[Data — start]

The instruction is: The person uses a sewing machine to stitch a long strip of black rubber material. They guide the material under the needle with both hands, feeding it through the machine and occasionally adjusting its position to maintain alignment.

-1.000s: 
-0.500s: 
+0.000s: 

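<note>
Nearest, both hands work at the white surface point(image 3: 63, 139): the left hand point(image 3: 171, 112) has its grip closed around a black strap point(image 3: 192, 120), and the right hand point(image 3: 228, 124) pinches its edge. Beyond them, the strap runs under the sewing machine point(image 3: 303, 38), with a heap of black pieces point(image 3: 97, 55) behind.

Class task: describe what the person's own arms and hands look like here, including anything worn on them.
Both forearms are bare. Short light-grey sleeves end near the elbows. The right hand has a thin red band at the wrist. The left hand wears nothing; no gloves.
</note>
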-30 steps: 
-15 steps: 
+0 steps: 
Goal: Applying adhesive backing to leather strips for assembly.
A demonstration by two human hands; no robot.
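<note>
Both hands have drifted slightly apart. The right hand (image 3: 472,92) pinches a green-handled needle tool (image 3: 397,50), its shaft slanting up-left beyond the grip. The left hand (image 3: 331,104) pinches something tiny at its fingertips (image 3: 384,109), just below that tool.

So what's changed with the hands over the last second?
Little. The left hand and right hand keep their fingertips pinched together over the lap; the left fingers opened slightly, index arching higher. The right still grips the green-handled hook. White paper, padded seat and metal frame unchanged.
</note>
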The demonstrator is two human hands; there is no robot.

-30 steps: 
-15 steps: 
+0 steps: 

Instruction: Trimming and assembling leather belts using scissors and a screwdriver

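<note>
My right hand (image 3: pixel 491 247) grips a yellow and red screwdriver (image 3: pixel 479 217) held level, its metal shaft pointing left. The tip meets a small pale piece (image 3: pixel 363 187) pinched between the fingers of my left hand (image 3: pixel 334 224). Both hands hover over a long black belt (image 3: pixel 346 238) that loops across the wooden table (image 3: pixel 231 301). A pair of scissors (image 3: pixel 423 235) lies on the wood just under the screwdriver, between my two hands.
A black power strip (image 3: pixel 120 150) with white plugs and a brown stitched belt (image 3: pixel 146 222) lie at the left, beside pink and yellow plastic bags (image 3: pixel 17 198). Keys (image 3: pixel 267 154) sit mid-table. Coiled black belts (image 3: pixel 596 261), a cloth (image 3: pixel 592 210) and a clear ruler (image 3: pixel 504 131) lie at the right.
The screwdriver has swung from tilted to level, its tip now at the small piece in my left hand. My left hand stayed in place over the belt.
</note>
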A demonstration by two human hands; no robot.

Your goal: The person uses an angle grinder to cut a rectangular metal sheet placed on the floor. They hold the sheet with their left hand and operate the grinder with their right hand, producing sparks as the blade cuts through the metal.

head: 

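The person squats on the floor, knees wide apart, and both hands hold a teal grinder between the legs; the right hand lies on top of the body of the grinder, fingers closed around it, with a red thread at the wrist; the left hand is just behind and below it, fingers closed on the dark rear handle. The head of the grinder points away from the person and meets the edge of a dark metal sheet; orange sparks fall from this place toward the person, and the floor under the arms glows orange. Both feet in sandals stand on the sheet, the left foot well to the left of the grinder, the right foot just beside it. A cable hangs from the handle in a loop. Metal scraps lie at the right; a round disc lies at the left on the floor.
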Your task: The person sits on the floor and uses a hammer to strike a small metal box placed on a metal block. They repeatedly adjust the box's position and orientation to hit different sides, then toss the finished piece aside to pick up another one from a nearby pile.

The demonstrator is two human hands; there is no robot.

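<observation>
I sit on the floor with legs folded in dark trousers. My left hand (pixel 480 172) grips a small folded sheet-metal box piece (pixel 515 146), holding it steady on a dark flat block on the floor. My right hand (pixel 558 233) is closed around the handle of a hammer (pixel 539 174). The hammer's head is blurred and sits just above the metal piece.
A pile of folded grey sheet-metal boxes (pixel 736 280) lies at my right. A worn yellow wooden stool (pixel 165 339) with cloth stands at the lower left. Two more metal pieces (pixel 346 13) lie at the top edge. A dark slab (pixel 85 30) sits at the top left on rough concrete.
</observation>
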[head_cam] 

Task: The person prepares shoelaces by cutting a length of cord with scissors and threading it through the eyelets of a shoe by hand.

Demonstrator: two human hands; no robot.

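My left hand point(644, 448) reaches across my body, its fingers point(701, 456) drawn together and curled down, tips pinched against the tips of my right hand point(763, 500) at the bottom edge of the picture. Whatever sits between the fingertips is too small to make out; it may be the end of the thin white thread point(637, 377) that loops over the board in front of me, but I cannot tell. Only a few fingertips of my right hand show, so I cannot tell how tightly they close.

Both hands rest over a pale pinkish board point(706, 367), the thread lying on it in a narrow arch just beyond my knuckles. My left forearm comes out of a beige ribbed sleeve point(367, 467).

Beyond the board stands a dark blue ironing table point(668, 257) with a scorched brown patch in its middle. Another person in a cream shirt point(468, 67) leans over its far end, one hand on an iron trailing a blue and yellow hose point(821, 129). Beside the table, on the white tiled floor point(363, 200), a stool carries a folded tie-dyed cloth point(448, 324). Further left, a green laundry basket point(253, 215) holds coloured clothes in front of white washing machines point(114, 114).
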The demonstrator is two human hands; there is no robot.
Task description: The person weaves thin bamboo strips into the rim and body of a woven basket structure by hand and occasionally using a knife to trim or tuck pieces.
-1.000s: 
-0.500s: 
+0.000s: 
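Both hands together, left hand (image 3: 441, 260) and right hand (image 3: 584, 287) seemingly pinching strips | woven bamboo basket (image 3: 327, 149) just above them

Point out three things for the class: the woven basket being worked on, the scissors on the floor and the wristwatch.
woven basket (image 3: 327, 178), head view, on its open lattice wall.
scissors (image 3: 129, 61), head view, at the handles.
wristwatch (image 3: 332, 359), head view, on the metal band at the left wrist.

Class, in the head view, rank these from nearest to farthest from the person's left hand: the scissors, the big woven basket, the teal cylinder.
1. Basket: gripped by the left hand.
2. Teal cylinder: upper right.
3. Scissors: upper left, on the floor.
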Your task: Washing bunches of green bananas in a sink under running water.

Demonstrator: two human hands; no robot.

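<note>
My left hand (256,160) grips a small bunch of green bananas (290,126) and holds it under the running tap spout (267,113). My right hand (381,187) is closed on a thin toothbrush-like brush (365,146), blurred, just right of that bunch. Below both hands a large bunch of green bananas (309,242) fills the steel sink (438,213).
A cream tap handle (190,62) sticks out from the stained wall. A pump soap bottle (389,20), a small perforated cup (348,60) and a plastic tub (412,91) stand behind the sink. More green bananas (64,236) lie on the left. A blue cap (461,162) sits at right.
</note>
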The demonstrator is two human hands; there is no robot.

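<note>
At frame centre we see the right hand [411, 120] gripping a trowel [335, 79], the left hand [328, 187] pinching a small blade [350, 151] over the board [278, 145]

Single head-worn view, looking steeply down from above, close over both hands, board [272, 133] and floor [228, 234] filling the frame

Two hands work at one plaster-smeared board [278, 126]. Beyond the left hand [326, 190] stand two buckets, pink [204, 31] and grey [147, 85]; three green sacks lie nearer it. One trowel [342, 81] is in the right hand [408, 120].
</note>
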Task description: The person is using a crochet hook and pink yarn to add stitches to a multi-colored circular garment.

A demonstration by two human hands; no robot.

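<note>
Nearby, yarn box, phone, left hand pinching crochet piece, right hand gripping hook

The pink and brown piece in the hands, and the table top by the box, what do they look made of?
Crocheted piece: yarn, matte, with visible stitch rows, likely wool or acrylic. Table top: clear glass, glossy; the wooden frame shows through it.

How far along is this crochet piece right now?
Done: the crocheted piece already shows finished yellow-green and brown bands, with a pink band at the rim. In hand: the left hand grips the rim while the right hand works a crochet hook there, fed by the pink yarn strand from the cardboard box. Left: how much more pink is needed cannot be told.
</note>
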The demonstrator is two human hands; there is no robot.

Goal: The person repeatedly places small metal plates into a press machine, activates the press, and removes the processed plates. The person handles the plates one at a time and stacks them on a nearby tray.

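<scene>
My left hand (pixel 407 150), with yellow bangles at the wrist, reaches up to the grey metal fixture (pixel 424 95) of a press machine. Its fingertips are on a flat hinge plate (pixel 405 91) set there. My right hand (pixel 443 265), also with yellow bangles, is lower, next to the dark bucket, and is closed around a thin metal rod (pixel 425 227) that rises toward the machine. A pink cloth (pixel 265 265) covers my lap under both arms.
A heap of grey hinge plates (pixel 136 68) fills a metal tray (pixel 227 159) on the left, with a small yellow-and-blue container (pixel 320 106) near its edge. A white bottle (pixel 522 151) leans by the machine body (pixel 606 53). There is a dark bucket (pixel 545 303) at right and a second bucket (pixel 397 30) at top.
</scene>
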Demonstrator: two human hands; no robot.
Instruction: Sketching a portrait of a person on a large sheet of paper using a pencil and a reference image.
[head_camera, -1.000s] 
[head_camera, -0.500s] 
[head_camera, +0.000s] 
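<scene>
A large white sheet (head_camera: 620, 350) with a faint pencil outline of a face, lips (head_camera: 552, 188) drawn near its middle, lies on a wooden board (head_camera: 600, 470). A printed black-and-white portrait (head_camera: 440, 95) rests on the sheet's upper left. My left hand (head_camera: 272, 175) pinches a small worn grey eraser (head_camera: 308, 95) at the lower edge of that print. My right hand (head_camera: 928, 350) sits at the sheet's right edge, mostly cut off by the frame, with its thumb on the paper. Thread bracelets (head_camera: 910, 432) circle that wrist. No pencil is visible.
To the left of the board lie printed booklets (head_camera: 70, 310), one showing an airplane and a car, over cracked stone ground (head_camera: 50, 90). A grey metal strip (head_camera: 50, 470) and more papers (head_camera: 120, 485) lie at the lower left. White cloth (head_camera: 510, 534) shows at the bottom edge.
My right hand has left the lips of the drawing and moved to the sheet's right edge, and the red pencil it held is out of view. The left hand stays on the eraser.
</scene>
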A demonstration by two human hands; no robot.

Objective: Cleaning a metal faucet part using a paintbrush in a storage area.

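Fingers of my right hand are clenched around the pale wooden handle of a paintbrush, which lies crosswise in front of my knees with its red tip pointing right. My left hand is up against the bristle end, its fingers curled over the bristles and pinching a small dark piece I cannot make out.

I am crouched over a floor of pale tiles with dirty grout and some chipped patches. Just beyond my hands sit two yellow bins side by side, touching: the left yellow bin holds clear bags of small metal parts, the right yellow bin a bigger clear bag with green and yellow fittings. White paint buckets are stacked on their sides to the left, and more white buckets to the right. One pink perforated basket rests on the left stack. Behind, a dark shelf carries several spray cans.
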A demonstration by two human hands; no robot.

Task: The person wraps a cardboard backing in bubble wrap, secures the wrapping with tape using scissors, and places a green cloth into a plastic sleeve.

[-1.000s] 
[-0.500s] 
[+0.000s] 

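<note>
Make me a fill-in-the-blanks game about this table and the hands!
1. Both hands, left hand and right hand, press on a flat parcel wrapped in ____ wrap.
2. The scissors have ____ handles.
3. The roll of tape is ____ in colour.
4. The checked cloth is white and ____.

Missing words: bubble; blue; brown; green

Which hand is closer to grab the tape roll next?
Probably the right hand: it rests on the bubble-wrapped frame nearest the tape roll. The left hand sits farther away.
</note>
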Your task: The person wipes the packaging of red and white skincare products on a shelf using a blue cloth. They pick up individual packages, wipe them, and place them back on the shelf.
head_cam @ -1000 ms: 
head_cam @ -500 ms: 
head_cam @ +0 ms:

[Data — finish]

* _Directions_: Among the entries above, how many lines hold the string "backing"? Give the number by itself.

* _Task response_: 2